WHAT YOU NEED TO DO |
Set down each entry exactly as given; pictures should not appear in the copy.

:: EXTRACTED ENTRIES ::

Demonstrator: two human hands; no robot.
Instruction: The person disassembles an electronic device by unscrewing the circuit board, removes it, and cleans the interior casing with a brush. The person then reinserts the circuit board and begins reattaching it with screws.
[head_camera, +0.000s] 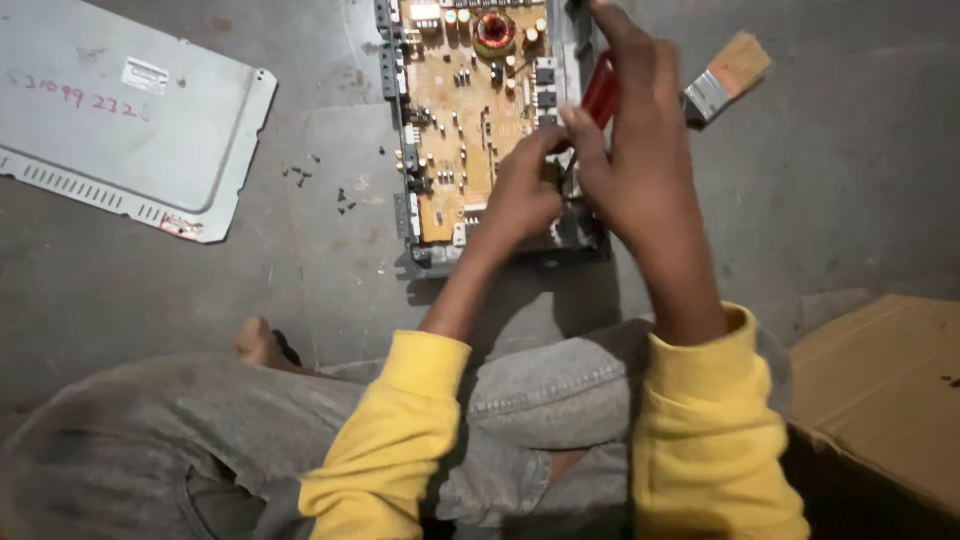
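Observation:
An opened metal chassis (400, 75) lies on the grey floor, with a tan circuit board (455, 110) inside that carries a copper coil and small parts. My right hand (640, 150) is closed around a red-handled screwdriver (601, 88), held upright over the chassis's right side. My left hand (525, 190) rests on the board's lower right corner, fingers pinched close to the screwdriver's tip; what they pinch is hidden. Both sleeves are yellow.
A grey metal cover plate (130, 110) lies at the upper left. Small dark screws (320, 185) are scattered left of the chassis. A paintbrush (728, 78) lies to its right. A cardboard box (890, 390) sits lower right. My knees in grey jeans fill the foreground.

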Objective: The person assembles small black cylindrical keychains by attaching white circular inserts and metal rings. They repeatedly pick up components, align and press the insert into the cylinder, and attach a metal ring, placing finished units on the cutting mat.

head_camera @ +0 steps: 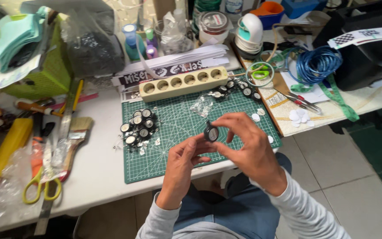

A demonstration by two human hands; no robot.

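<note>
A small round black-rimmed badge piece (pixel 211 133) with a pale face is held up over the green cutting mat (pixel 177 150). My right hand (pixel 244 148) pinches its rim from the right with curled fingers. From below left, my left hand (pixel 183 164) touches it with thumb and forefinger. A heap of several similar round pieces (pixel 139 127) lies on the mat's left part. More of them (pixel 239 87) are scattered along the mat's far right edge.
A cream power strip (pixel 183 82) lies across the mat's far edge. Left on the white table are a paintbrush (pixel 75 140), a steel ruler (pixel 55 159), yellow-handled scissors (pixel 40 188) and a green basket (pixel 49 73). To the right are pliers (pixel 301 101), blue wire coil (pixel 317 64), and white paper discs (pixel 299 116).
</note>
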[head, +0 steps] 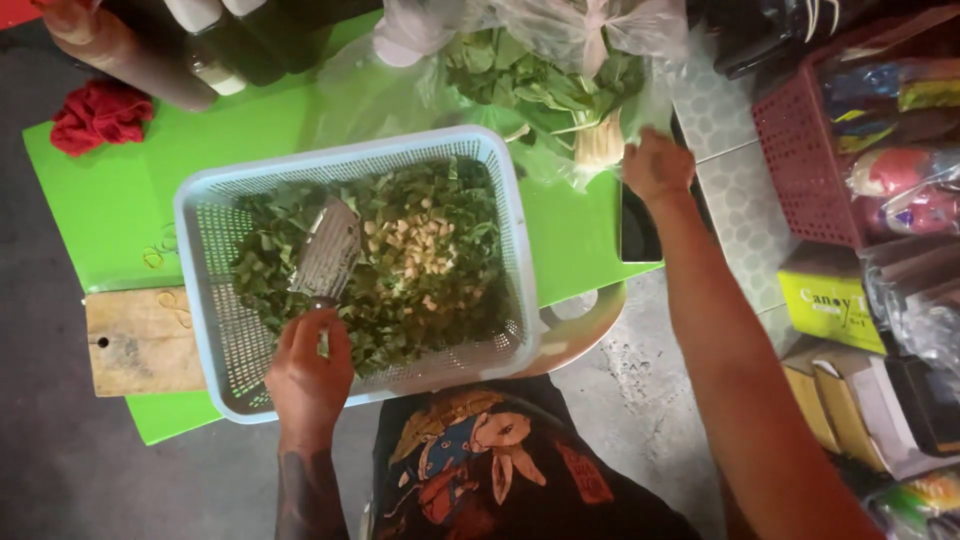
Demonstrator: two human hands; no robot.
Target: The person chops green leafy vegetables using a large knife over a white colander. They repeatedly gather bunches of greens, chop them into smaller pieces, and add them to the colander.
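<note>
cleaver [328, 248] in left hand [308, 372], one basket [200, 215], right hand [655, 165] on bag [640, 40]

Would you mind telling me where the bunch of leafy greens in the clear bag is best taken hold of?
Probably at the pale stem end of the bunch of greens, coming from the right, where the right hand already is. The stalks gather there into one firm bundle pointing toward the person, while the leaves fan out loosely inside the bag.
</note>
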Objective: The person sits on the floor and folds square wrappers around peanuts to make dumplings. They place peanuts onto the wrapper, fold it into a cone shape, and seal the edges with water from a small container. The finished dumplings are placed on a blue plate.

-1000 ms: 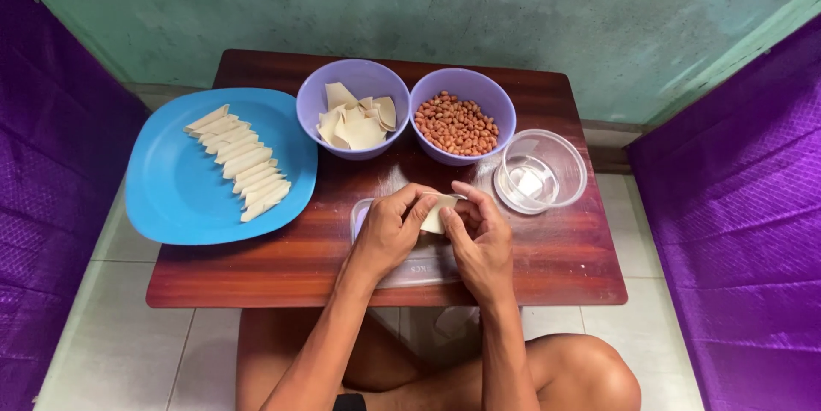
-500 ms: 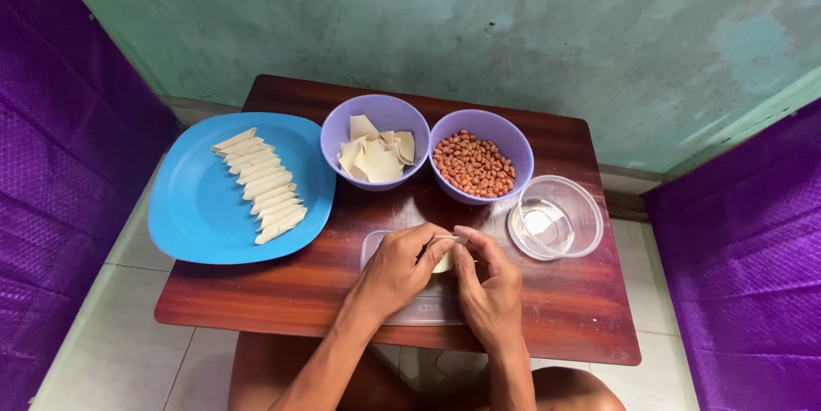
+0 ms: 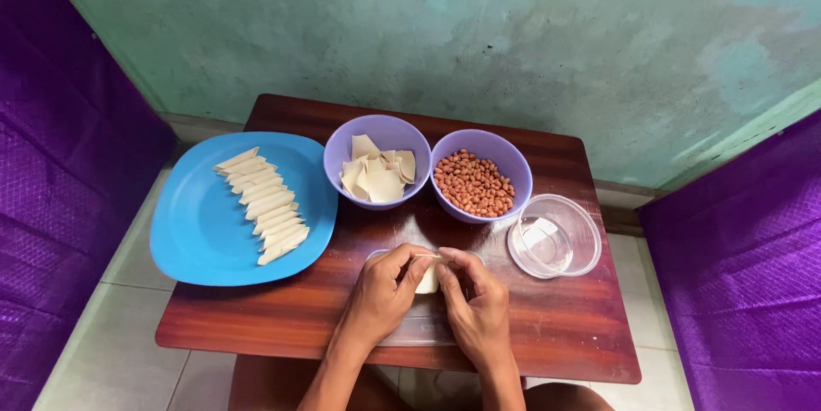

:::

WRITTEN SOLUTION |
Demonstrator: two human hands; no robot.
Instruction: The person disassembles an electronic device by unscrewing the circuit board, removes it, and cleans the interior casing with a brush. The person then reinserts the circuit board and begins reattaching it with screws.
[head_camera, +0.000s] 
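Observation:
An opened metal chassis (400, 75) lies on the grey floor, with a tan circuit board (455, 110) inside that carries a copper coil and small parts. My right hand (640, 150) is closed around a red-handled screwdriver (601, 88), held upright over the chassis's right side. My left hand (525, 190) rests on the board's lower right corner, fingers pinched close to the screwdriver's tip; what they pinch is hidden. Both sleeves are yellow.
A grey metal cover plate (130, 110) lies at the upper left. Small dark screws (320, 185) are scattered left of the chassis. A paintbrush (728, 78) lies to its right. A cardboard box (890, 390) sits lower right. My knees in grey jeans fill the foreground.
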
Objective: The person assembles small black cylindrical keychains by attaching white circular inserts and metal rings. They repeatedly pick up components, align and press the insert into the cylinder, and attach a metal ring, placing finished units on the cutting mat.

head_camera @ +0 steps: 

A demonstration by two human hands; no robot.

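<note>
A small round black-rimmed badge piece (pixel 211 133) with a pale face is held up over the green cutting mat (pixel 177 150). My right hand (pixel 244 148) pinches its rim from the right with curled fingers. From below left, my left hand (pixel 183 164) touches it with thumb and forefinger. A heap of several similar round pieces (pixel 139 127) lies on the mat's left part. More of them (pixel 239 87) are scattered along the mat's far right edge.
A cream power strip (pixel 183 82) lies across the mat's far edge. Left on the white table are a paintbrush (pixel 75 140), a steel ruler (pixel 55 159), yellow-handled scissors (pixel 40 188) and a green basket (pixel 49 73). To the right are pliers (pixel 301 101), blue wire coil (pixel 317 64), and white paper discs (pixel 299 116).
</note>
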[head, +0 steps] 
Demonstrator: two human hands; no robot.
Target: The person chops green leafy vegetables using a large knife over a white colander. They repeatedly gather bunches of greens, chop them into smaller pieces, and add them to the colander.
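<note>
cleaver [328, 248] in left hand [308, 372], one basket [200, 215], right hand [655, 165] on bag [640, 40]

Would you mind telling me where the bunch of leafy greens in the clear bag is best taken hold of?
Probably at the pale stem end of the bunch of greens, coming from the right, where the right hand already is. The stalks gather there into one firm bundle pointing toward the person, while the leaves fan out loosely inside the bag.
</note>
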Objective: The person sits on the floor and folds square wrappers around peanuts to make dumplings. They place peanuts onto the wrapper, fold it into a cone shape, and seal the edges with water from a small container. The finished dumplings are placed on a blue plate.

-1000 ms: 
-500 ms: 
+0 ms: 

The output shown is complete.